Thousands of medical students across Europe are being fast-tracked into early service in an attempt to boost health systems across the continent that are struggling to cope with the coronavirus outbreak.
In Italy, this year’s medical school graduates will be able to start working as fully-qualified doctors immediately, months ahead of schedule.
Other countries are making sure that qualifying students are joining the workforce as soon as possible, while urging their junior colleagues to volunteer.
The Italian government announced the measures on Tuesday, among the emergency steps outlined in the “Cure Italy” decree.
The worst-affected country in Europe, Italy has been paralyzed by the coronavirus crisis for much of the past four weeks. Its healthcare system is at breaking point.
More than 3,400 people have died and there are almost 2,500 patients in intensive care units across the country, according to official figures. Doctors and nurses are getting infected because there isn’t enough adequate protective gear.
The government is hoping that an influx of new, young doctors could help ease some of the pressure.
“This means immediately releasing into the National Health System the energy of about 10,000 doctors, which is fundamental to dealing with the shortage that our country is suffering,” university minister Gaetano Manfredi said in a statement quoted by Italian media.
The United Kingdom has taken similar steps. The country’s Medical Schools Council told universities last week that amid the outbreak, it was “important that medical schools do not delay qualification and so prevent new doctors joining the workforce in the summer.”
The council added that if universities can’t run exams as normal, they should find alternative ways of assessing students. This could include looking at previous exam results or by considering how the students did during their clinical placements.
The General Medical Council (GMC), the body that maintains the official register of medical practitioners in the UK, also said that any final-year medical student that is deemed by their university to have met the necessary requirements can be provisionally registered as a doctor and start working.
One institution, Newcastle University, said that while it would not be able to run its end-of-year exams this summer, it will still let its final year medical students graduate.
“We already have a lot of information on our students.
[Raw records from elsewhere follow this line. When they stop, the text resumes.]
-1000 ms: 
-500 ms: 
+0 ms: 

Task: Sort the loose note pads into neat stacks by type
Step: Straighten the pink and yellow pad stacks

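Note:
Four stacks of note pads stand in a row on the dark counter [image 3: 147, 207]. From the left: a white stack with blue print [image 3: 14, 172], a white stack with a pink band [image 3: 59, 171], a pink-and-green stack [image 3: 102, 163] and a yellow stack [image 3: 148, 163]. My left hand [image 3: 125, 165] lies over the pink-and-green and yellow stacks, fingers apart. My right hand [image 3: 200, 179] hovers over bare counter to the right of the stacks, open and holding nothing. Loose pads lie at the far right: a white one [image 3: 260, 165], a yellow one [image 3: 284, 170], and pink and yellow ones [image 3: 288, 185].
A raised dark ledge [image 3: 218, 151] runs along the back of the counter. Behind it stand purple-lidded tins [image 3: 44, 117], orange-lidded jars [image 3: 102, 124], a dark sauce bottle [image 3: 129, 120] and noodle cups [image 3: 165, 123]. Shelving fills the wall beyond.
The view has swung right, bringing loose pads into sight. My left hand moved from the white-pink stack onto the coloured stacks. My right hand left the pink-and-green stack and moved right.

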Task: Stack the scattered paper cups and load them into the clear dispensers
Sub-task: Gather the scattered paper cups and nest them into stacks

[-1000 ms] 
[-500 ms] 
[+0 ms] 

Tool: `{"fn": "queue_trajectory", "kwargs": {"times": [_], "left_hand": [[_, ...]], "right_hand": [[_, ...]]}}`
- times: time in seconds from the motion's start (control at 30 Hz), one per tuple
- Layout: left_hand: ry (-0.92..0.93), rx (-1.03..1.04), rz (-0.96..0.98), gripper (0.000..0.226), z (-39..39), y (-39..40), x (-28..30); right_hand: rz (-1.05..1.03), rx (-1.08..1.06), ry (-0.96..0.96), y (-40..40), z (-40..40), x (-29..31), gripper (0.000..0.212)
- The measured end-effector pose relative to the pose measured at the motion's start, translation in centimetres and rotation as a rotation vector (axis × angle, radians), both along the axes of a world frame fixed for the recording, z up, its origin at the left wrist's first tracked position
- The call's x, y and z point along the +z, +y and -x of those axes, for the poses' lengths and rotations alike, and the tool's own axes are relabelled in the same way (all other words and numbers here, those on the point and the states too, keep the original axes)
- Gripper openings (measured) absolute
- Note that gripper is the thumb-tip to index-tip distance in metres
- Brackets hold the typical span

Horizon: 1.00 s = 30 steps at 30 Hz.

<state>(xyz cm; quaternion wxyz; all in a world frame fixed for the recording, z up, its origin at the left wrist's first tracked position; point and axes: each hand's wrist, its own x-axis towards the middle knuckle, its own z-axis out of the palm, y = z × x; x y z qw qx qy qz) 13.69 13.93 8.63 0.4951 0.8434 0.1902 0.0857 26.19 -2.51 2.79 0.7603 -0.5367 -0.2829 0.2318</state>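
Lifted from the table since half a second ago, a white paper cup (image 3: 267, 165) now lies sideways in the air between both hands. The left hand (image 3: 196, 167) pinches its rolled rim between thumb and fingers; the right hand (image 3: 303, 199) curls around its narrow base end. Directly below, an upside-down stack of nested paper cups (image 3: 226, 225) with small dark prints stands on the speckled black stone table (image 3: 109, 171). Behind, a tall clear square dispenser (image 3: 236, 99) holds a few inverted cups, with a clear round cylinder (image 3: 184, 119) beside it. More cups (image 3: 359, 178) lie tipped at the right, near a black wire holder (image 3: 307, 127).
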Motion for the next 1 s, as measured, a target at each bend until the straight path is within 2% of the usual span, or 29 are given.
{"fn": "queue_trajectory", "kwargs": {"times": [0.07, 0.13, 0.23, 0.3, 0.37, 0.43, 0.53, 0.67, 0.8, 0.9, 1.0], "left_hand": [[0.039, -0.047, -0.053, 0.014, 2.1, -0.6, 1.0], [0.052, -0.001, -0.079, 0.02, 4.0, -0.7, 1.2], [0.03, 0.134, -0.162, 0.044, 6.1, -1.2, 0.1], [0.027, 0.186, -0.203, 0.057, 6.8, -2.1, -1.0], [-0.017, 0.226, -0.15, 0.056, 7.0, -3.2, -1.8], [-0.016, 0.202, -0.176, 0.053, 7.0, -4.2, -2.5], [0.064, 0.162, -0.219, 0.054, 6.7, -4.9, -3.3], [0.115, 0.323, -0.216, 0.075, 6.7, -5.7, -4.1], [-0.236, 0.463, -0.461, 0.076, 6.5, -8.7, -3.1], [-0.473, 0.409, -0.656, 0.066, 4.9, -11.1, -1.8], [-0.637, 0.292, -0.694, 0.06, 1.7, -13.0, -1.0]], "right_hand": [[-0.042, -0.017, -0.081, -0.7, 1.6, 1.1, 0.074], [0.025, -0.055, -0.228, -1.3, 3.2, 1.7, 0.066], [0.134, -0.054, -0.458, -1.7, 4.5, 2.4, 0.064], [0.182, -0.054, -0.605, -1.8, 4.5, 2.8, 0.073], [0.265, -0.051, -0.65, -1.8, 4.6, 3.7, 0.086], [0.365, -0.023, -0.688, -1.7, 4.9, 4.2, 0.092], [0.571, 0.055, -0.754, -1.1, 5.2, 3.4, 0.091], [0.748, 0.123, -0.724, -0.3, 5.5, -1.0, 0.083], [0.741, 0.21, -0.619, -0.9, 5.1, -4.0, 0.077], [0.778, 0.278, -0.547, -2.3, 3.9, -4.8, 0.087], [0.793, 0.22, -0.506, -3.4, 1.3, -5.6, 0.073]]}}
We plan to make graduation decisions based on a number of assessments that have already taken place within the final year, as well as information on each student’s performance from the previous four years of their degree,” a university spokesperson told CNN.
As well as fast-tracking new doctors into the system, the UK is also trying to lure back medical workers who have recently retired or left the profession.
The GMC said Thursday it was contacting doctors who are “not currently in practice” to tell them they may be granted temporary registration to help deal with the coronavirus pandemic. The Nursing and Midwifery Council has taken a similar step, asking former nurses and midwifes to re-register.
In Germany, the Bavarian regional government has also called on its medical students to help. The state’s science minister Bernd Sibler said Bavaria will “need all the support we can get in the coming weeks to advise and protect our population and provide the best possible care for people who are already infected.”
Medical students from a number of universities across the Czech Republic have also stepped up to help in hospitals and other medical establishments. Aleksi Šedo, the dean of the First Faculty of Medicine at Charles University in Prague said hundreds of the school’s students have signed up to volunteer so far.
Šedo said some of them have been deployed to hospital across Prague, working at clinics and helping with admin tasks. Others are babysitting the children of hospital medical staff, as Czech schools have been closed for more than a week.
“It’s an honor for our faculty that its students have spontaneously created an initiative to help our health care and, more broadly, the entire society,” Šedo said in a statement.
He said that the current epidemic has placed “unprecedented demands on people.”
“At the same time, it is also an extraordinary test of the qualities which we claim to have in calmer times, but which are not really tested that much,” Šedo said. “They are being tested now.”